Un salarié peut prendre acte de la rupture de son contrat de travail en invoquant des manquements de l'employeur, à charge pour les prud'hommes de déterminer si ces manquements rendaient impossible la poursuite du contrat.

Dans une affaire jugée par la Cour de cassation, un salarié avait ainsi pris acte de la rupture en invoquant l'atteinte à sa santé provoquée par le contrôle permanent auquel il était soumis. L'employeur avait en effet installé un système de vidéo-surveillance directement dirigé vers les bureaux. Seul problème : cette installation remontait à plus de 6 ans !

La cour d'appel avait donc débouté le salarié de ses demandes, estimant qu'il était un peu tard pour se préoccuper de ce manquement.

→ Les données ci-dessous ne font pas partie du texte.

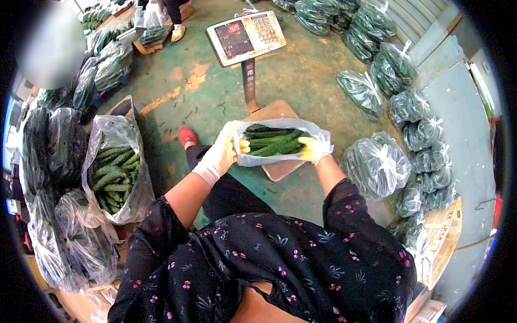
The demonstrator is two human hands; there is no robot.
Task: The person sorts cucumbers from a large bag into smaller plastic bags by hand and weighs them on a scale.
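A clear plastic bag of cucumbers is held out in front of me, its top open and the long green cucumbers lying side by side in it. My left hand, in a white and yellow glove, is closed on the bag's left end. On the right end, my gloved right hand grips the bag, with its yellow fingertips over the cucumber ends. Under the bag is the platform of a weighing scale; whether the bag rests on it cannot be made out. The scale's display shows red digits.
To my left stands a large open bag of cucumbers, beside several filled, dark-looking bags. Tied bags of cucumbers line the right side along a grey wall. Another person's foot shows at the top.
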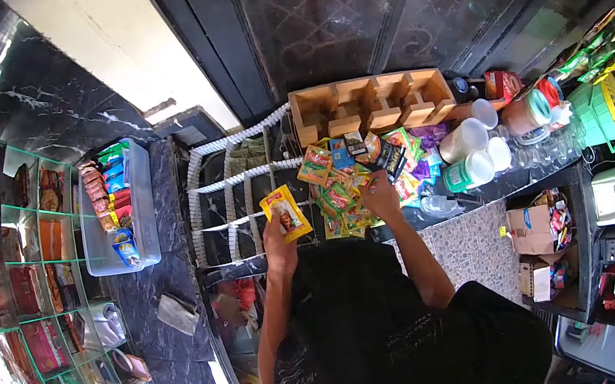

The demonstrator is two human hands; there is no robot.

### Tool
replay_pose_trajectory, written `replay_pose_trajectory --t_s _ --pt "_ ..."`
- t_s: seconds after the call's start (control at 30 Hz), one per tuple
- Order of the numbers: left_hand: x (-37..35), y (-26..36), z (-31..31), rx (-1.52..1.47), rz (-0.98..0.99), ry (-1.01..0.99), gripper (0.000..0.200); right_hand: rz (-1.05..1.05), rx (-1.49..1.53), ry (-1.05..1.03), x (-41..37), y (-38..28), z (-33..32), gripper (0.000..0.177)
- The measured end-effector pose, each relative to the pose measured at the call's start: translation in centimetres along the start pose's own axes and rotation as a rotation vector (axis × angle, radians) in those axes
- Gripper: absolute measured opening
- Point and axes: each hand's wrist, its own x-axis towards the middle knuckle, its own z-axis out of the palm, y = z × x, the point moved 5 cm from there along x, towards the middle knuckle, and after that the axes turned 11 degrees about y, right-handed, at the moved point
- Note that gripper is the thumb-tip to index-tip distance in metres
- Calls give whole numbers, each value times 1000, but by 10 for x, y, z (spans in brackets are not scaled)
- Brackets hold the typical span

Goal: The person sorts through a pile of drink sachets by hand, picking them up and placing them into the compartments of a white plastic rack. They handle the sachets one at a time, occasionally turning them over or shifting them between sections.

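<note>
My left hand (278,246) is closed on the edge of a yellow seasoning packet (286,213) with a food picture on its front. The packet is held up over the right side of a white-edged divided rack (226,226). My right hand (381,198) reaches into a heap of colourful sachets (335,198); its fingers are pinched on a small yellowish sachet (360,183), partly hidden. Dark sachets (391,159) lie just beyond those fingers. Greenish packets (248,155) rest in a back compartment of the rack.
Behind the heap stands a wooden compartment box (372,105). Plastic jars (463,141) and a green bucket (592,112) are on the right. A clear bin (126,257) of snack packs sits left, beside a glass shelf unit (44,258). Cardboard boxes (531,230) fill a lower shelf.
</note>
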Motion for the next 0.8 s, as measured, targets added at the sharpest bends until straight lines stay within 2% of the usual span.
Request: replay_pose_trajectory --t_s 0.07,0.2,0.3,0.4,0.47,0.5,0.57,0.67,0.7,0.73,0.8 --pt "-4 0 6 -3 -6 -88 43 15 102 19 0 4 1 50" --pt "-2 -3 7 -31 -56 -79 46 78 198 14 0 19 22 50" --pt "3 -4 3 -50 -69 -60 44 47 197 102 1 17 22 53" --pt "9 -10 -7 83 -13 -64 42 111 261 119 -2 26 26 53" --pt "6 -13 -5 35 -49 -78 38 374 558 -51 -7 41 37 60" --pt "2 -11 -2 33 -51 -74 38 374 555 -55 -9 36 26 60" --pt "-8 -2 8 15 -47 -90 36 701 755 -96 -23 23 0 67" --pt "-9 -2 10 3 -28 -69 36 706 829 -172 -27 39 -9 68" --pt "-10 -1 12 -2 -25 -63 36 618 706 -153 -26 41 -16 52" --pt "-10 -1 13 33 -29 -48 36 611 704 -162 -26 44 -20 52" --pt "-10 -2 9 64 -25 -19 37 422 633 -70 -24 38 -37 42"
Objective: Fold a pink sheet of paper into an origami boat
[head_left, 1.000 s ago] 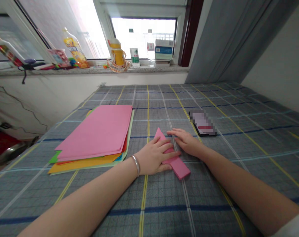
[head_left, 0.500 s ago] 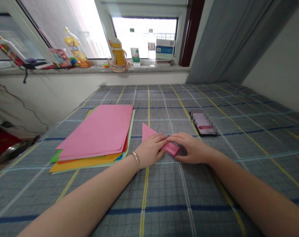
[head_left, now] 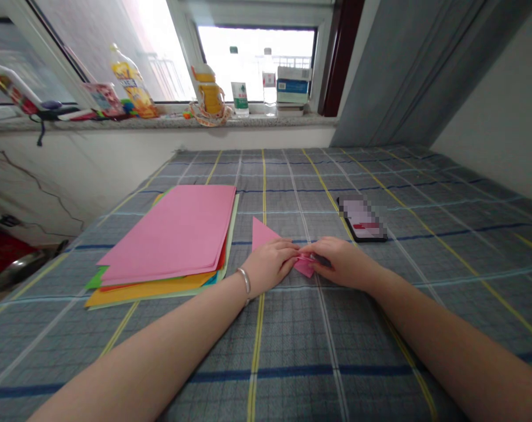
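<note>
Two bare forearms [head_left: 138, 340] slant inward from the bottom corners over a woven grey plaid cloth [head_left: 292, 340] striped in yellow, white and blue. One smooth silver bangle [head_left: 247, 281] circles the left wrist. The left hand [head_left: 272, 265] lies low, palm down, its fingers close together across one pink folded paper [head_left: 262, 233]; whether it grips the paper or only presses on it, I cannot tell. The right hand [head_left: 342, 264] arches, thumb and fingertips pinched together on the paper's right-hand end. This paper lies on the cloth in front of the person, a flat, pointed triangle at its left end and narrow, creased layers at its right, its middle hidden by the left hand.

To the left, well apart from the right hand, rests a slightly fanned paper stack [head_left: 178, 231], pink on top, with green, red, orange, blue and pale green edges beneath. One black-edged phone [head_left: 363, 220], its screen pixelated, lies beyond the right hand.

Farthest off, a speckled stone sill [head_left: 169, 124] bears one yellow drinking cup [head_left: 210, 97], one yellow-labelled bottle [head_left: 134, 88], two clear bottles [head_left: 270, 88] and a few stacked boxes [head_left: 292, 88].
</note>
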Motion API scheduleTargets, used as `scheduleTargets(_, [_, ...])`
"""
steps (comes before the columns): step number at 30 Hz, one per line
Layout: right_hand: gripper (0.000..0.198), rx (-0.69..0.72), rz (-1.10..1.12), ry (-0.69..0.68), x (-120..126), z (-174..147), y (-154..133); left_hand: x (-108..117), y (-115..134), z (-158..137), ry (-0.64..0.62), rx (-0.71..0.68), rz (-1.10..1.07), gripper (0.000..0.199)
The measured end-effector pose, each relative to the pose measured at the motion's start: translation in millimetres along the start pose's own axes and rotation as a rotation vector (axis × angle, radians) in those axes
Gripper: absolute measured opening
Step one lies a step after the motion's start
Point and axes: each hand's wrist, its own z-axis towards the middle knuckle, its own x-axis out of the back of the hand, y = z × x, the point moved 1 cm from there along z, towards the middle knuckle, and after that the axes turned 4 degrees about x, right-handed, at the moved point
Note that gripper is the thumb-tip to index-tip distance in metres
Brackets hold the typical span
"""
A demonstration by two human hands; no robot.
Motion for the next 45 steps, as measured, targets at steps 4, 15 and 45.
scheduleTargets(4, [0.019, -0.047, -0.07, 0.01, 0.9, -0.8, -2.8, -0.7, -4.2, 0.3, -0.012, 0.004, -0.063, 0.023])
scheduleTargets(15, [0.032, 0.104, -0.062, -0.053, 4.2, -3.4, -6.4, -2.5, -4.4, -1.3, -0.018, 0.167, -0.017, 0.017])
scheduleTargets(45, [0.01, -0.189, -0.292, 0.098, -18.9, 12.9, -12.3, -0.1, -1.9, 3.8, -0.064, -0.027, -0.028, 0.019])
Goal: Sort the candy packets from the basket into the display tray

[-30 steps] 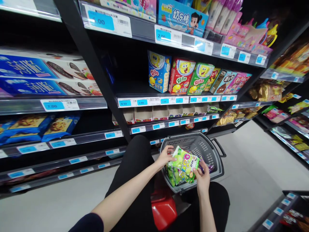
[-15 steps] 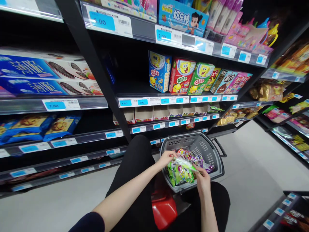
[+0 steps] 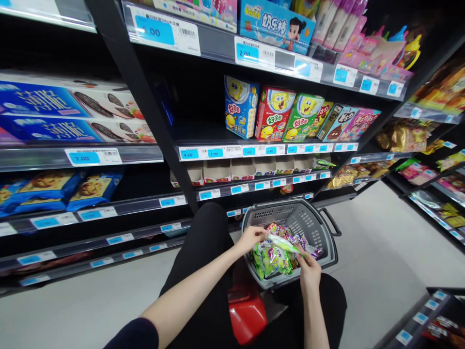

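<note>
Far left: blue-and-white boxes (image 3: 47, 99) with dark round biscuits printed on them, stacked on a shelf above a price label (image 3: 93, 157) reading 7.00; blue packets (image 3: 92, 186) lie one shelf lower. Next, a slanting black upright (image 3: 141, 92), then the person's left leg (image 3: 203, 247) in black trousers. Left hand (image 3: 252, 240): fingers closed in a pinch on the left end of a slim green-and-white packet (image 3: 283, 243). Below it, between the legs, a glossy red object (image 3: 247, 315); identity unclear. Packet position: over the grey basket (image 3: 312, 220), spanning both hands, seen nearly edge-on and sloping slightly down to the right; its printed face cannot be read. Basket contents: green packets (image 3: 274, 261) at the near left, with purple and multicoloured wrappers (image 3: 300, 241) behind and to the right. On the shelves beyond: open cardboard trays (image 3: 242, 169) and, above them, a blue carton (image 3: 240, 109), a red carton (image 3: 275, 115) and a green carton (image 3: 303, 118), standing in that order. Right hand (image 3: 308, 271): near the basket's right side, fingers pinched on the packet's right end. Further right: the basket's dark handle (image 3: 331, 223), pale floor (image 3: 385, 242), and gold-wrapped goods (image 3: 409, 138) on a shelf.
</note>
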The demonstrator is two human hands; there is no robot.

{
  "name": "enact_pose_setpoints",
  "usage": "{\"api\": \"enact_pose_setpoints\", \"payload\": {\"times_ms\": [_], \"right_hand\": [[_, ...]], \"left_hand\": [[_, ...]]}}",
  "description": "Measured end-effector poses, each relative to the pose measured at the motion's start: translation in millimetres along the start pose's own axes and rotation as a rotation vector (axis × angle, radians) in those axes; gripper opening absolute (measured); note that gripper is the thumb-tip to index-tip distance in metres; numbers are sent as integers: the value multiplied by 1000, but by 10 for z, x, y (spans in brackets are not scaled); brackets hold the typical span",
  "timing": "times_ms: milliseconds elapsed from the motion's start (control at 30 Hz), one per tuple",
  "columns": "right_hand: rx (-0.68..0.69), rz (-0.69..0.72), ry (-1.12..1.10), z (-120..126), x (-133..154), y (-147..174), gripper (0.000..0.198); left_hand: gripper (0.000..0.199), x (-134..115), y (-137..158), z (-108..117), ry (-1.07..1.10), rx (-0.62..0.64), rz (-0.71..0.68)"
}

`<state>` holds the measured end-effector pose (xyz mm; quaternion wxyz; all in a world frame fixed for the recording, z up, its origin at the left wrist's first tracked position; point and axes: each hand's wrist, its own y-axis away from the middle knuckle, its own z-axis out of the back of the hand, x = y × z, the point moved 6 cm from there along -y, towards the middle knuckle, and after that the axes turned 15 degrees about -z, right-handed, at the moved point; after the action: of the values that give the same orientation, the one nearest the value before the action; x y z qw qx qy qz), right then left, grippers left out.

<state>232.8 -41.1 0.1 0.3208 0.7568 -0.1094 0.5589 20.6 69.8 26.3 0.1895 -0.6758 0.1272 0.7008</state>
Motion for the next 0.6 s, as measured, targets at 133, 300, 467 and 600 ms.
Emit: {"api": "enact_pose_setpoints", "payload": {"times_ms": [133, 300, 467, 600], "right_hand": [[-142, -60, 16, 72, -24, 18, 38], [-135, -113, 67, 88, -150, -41, 39], [-60, -142, 100, 79, -265, -135, 36], [40, -199, 119, 3, -332, -127, 39]], "left_hand": [[19, 106, 62, -64, -5, 57, 133], [22, 230, 150, -139, 59, 109, 312], [24, 273, 184, -172, 136, 97, 400], [27, 286, 159, -164, 181, 48, 395]]}}
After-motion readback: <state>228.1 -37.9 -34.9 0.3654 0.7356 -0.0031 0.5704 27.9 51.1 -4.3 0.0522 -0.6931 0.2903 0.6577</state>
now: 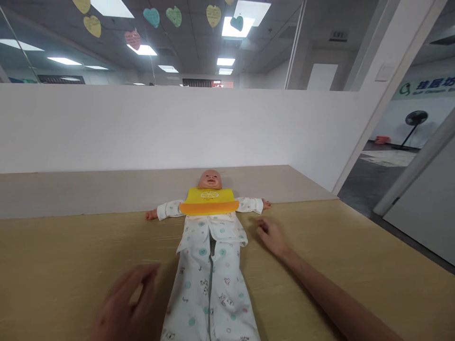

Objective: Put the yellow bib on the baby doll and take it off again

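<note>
A baby doll (210, 180) lies on its back, its arms stretched out to both sides. It wears white patterned clothes (223, 284) with long trouser legs that run toward me. Across its chest lies a yellow bib (209, 195) with an orange catch pocket along the lower edge. My left hand (122, 305), slightly blurred, hovers left of the trouser legs, fingers bent and thumb apart, holding nothing. Beside the doll's outstretched arm on the right is my right hand (270, 235), its fingers loosely curled and apart, with nothing visible in it.
The doll lies on a wide wood-coloured table (313, 237); a pale strip (88, 192) runs along its back, against a white wall (159, 128). Glass above the wall carries heart-shaped notes (174, 16). Through a doorway at right stands a fan (416, 118) near a red basin (382, 139).
</note>
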`<move>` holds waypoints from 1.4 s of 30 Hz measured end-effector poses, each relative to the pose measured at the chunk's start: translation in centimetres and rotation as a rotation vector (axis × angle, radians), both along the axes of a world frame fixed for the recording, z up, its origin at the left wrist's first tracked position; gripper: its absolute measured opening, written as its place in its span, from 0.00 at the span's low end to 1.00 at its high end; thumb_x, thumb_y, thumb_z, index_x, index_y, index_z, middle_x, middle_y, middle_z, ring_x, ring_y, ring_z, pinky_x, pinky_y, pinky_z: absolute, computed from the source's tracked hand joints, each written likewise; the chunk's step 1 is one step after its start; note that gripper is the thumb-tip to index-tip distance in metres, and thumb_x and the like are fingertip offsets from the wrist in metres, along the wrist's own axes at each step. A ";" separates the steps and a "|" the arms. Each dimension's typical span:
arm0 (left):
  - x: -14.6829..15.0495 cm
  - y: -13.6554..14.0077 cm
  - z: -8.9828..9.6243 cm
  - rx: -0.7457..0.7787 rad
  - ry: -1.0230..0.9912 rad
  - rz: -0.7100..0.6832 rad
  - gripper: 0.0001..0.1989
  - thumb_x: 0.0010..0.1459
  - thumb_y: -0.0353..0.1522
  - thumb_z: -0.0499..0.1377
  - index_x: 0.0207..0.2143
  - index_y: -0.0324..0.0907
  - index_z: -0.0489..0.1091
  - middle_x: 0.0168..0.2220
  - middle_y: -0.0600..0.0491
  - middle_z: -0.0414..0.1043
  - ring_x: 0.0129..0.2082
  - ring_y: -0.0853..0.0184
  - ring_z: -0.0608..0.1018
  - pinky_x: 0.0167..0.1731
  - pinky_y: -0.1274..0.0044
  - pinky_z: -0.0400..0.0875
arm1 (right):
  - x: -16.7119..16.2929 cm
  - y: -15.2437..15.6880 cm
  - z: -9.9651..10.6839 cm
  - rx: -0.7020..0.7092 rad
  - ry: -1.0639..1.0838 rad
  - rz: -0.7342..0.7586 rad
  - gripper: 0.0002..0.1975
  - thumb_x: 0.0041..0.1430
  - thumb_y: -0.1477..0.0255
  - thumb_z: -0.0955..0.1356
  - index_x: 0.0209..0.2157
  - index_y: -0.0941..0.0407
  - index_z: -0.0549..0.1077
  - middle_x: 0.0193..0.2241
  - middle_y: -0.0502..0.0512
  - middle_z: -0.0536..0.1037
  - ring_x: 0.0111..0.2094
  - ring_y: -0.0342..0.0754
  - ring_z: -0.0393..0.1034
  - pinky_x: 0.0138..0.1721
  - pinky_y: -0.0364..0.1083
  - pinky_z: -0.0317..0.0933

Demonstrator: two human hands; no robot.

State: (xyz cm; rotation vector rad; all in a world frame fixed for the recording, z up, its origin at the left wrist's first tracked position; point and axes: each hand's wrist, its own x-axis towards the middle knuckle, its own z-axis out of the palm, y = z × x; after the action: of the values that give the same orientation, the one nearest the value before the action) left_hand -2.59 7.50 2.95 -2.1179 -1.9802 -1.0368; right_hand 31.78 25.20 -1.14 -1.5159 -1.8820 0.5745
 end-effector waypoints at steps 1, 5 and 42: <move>-0.7 2.1 0.1 0.008 -0.061 0.066 0.15 0.56 0.39 0.48 0.36 0.47 0.72 0.37 0.50 0.76 0.38 0.63 0.77 0.40 0.73 0.74 | 0.5 0.8 0.0 0.024 -0.053 -0.070 0.16 0.55 0.73 0.59 0.45 0.60 0.67 0.35 0.56 0.74 0.35 0.47 0.69 0.40 0.47 0.63; -3.3 9.5 -0.5 -0.119 -0.008 0.069 0.18 0.54 0.35 0.47 0.43 0.40 0.70 0.44 0.46 0.74 0.46 0.59 0.74 0.49 0.68 0.69 | 2.6 4.0 0.1 0.227 -0.305 -0.212 0.23 0.56 0.68 0.62 0.53 0.61 0.64 0.49 0.64 0.69 0.50 0.55 0.63 0.51 0.53 0.58; -10.0 21.9 -5.2 0.100 0.333 -0.016 0.24 0.60 0.45 0.43 0.45 0.40 0.69 0.45 0.44 0.73 0.45 0.54 0.71 0.47 0.63 0.65 | 3.6 8.6 0.0 0.457 -0.620 0.099 0.21 0.63 0.61 0.57 0.49 0.57 0.69 0.46 0.59 0.74 0.48 0.55 0.63 0.50 0.52 0.56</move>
State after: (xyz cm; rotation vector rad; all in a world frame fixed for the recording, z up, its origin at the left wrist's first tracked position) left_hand -12.56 29.39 -2.21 -2.0934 -1.7229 -0.7105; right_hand 35.42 33.82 -1.10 -1.3811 -2.3422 -0.3239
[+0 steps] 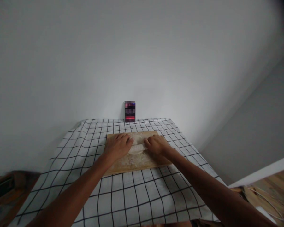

À tort, car, ainsi que le rappelle la Cour de cassation, le juge ne peut pas se référer uniquement à l'ancienneté des faits invoqués pour déterminer si la prise d'acte est justifiée ou non.

L'arrêt est donc cassé, mais attention, le salarié n'est pas pour autant assuré d'obtenir gain de cause : il reviendra en effet à la cour d'appel de renvoi de déterminer si le contrôle du personnel par vidéo-surveillance constituait un manquement suffisamment grave pour justifier la rupture du contrat de travail aux torts de l'employeur. Dans cette analyse, l'ancienneté des faits pourra être invoquée, mais ce sera un élément parmi d'autres.